From the first line to the last, write out the material verbatim.

___

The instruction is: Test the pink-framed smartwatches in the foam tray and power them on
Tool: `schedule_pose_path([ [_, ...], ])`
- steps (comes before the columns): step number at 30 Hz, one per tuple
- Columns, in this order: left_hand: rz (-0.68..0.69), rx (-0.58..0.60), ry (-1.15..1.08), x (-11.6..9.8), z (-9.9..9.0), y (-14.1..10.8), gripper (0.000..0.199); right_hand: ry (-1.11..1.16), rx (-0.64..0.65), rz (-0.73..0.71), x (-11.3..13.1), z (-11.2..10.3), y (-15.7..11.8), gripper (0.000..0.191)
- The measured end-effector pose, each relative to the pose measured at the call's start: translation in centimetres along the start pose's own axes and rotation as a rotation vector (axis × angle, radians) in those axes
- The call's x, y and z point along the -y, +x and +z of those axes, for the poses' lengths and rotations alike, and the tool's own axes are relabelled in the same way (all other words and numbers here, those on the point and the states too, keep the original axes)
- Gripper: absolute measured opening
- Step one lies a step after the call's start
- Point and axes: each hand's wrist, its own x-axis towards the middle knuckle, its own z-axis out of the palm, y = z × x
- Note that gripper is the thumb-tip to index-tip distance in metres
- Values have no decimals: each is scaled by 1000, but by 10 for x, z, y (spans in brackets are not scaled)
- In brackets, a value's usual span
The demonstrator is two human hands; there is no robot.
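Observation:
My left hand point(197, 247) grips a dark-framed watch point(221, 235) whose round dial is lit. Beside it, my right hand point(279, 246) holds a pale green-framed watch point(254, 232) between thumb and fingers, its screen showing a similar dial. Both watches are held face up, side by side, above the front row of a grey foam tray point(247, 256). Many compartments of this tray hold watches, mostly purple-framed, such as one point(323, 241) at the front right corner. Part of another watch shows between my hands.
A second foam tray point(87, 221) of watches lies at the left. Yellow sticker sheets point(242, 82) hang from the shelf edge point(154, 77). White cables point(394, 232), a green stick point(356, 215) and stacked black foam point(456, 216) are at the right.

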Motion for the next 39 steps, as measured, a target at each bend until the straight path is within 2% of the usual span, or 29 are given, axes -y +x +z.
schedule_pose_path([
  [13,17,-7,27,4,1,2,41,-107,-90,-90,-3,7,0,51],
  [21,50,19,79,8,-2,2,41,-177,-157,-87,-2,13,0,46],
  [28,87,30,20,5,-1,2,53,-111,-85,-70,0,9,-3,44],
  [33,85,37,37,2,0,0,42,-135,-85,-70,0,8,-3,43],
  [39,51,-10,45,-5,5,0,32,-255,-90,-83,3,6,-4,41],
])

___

ANSWER SECTION —
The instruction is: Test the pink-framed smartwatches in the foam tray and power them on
Tool: `schedule_pose_path([ [_, ...], ])`
- steps (comes before the columns): step number at 30 Hz, one per tuple
- Columns, in this order: left_hand: rz (-0.68..0.69), rx (-0.58..0.60), ry (-1.15..1.08), x (-11.6..9.8), z (-9.9..9.0), y (-14.1..10.8), gripper (0.000..0.199); right_hand: ry (-1.11..1.16), rx (-0.64..0.65), rz (-0.73..0.71), x (-11.3..13.1), z (-11.2..10.3), y (-15.7..11.8), gripper (0.000..0.191)
- The measured end-effector pose, each relative to the pose measured at the call's start: translation in centimetres along the start pose's own axes and rotation as a rotation vector (axis × angle, radians) in those axes
- The call's x, y and z point along the -y, +x and +z of those axes, for the poses' lengths and rotations alike, and the tool's own axes are relabelled in the same way (all other words and numbers here, those on the point and the states too, keep the original axes)
- Gripper: absolute measured opening
- Step one lies a step after the call's start
- Point and axes: each hand's wrist, its own x-axis towards the middle knuckle, its own z-axis out of the palm, y = z × x
- Note that gripper is the thumb-tip to index-tip distance in metres
- Values have no decimals: each is scaled by 1000, but by 10 for x, z, y (spans in brackets are not scaled)
- In brackets, a value's usual span
The demonstrator is two human hands; there is no robot.
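Observation:
My left hand point(197, 247) grips a dark-framed watch point(221, 235) whose round dial is lit. Beside it, my right hand point(279, 246) holds a pale green-framed watch point(254, 232) between thumb and fingers, its screen showing a similar dial. Both watches are held face up, side by side, above the front row of a grey foam tray point(247, 256). Many compartments of this tray hold watches, mostly purple-framed, such as one point(323, 241) at the front right corner. Part of another watch shows between my hands.
A second foam tray point(87, 221) of watches lies at the left. Yellow sticker sheets point(242, 82) hang from the shelf edge point(154, 77). White cables point(394, 232), a green stick point(356, 215) and stacked black foam point(456, 216) are at the right.
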
Motion for the next 39 steps, as measured, a target at each bend until the straight path is within 2% of the usual span, or 29 are given, axes -y +x +z.
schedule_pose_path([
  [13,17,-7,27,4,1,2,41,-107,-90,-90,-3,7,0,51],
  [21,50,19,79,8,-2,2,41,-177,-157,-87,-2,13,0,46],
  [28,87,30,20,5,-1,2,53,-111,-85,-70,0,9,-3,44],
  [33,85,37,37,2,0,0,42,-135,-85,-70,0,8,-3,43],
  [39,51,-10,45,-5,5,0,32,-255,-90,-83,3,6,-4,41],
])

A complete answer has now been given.